- _Assignment_
Please state how many lines of the records below contain the word "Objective". Give the number and nothing else.

- _Dataset items_

▼▼▼

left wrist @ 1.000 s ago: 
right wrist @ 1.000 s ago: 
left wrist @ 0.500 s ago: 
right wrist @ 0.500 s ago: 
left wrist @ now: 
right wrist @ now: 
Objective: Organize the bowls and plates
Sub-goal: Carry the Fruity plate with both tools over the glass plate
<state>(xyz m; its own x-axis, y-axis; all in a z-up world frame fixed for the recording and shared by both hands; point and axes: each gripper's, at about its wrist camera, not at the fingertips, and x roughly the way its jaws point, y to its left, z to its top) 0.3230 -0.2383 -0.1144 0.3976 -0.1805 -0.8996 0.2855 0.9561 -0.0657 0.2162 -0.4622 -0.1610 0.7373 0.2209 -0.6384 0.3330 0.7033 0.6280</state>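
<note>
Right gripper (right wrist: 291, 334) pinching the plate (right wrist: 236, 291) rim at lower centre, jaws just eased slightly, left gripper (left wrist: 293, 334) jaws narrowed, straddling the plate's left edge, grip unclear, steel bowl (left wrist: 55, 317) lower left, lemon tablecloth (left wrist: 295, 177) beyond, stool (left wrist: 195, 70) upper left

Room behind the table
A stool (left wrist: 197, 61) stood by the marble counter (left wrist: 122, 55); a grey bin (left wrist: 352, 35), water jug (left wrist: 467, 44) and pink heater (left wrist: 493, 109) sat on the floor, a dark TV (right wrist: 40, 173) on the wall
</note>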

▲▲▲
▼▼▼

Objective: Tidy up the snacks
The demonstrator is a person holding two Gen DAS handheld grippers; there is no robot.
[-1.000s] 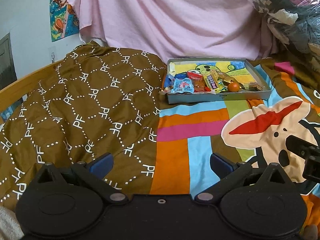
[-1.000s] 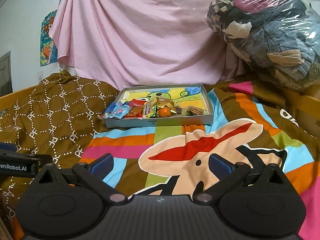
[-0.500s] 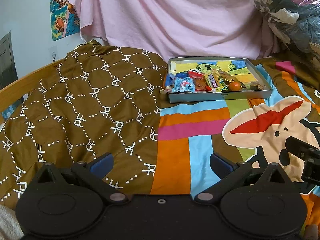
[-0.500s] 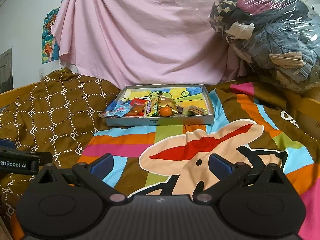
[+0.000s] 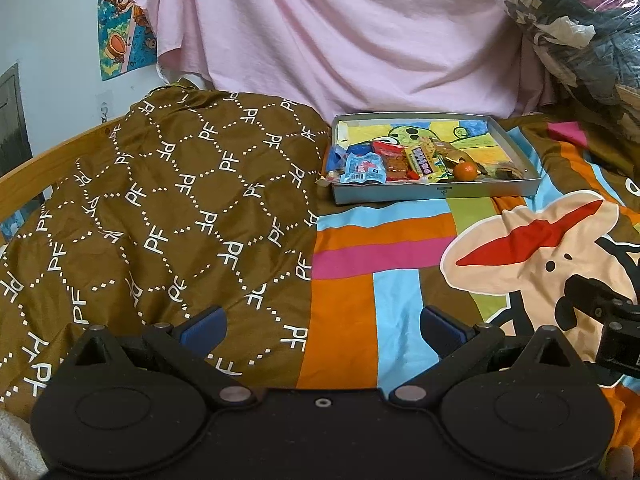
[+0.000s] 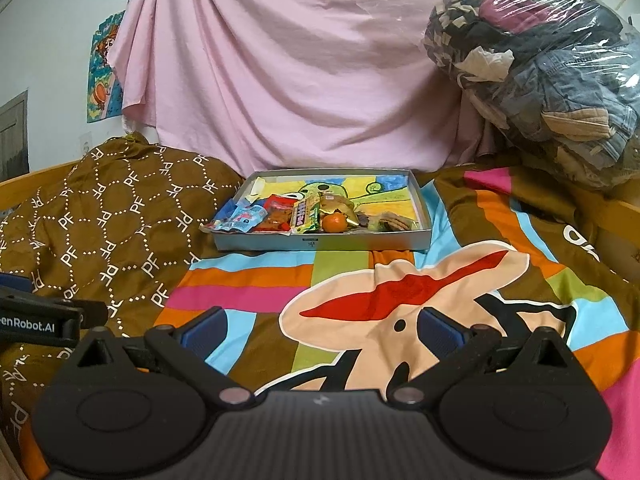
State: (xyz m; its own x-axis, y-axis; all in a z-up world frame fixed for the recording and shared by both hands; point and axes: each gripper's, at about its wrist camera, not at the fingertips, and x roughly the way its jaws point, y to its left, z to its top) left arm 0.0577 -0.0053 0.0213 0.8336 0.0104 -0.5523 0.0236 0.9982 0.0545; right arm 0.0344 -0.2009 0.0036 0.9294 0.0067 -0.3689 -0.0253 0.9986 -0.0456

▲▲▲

- _Worked solution_
2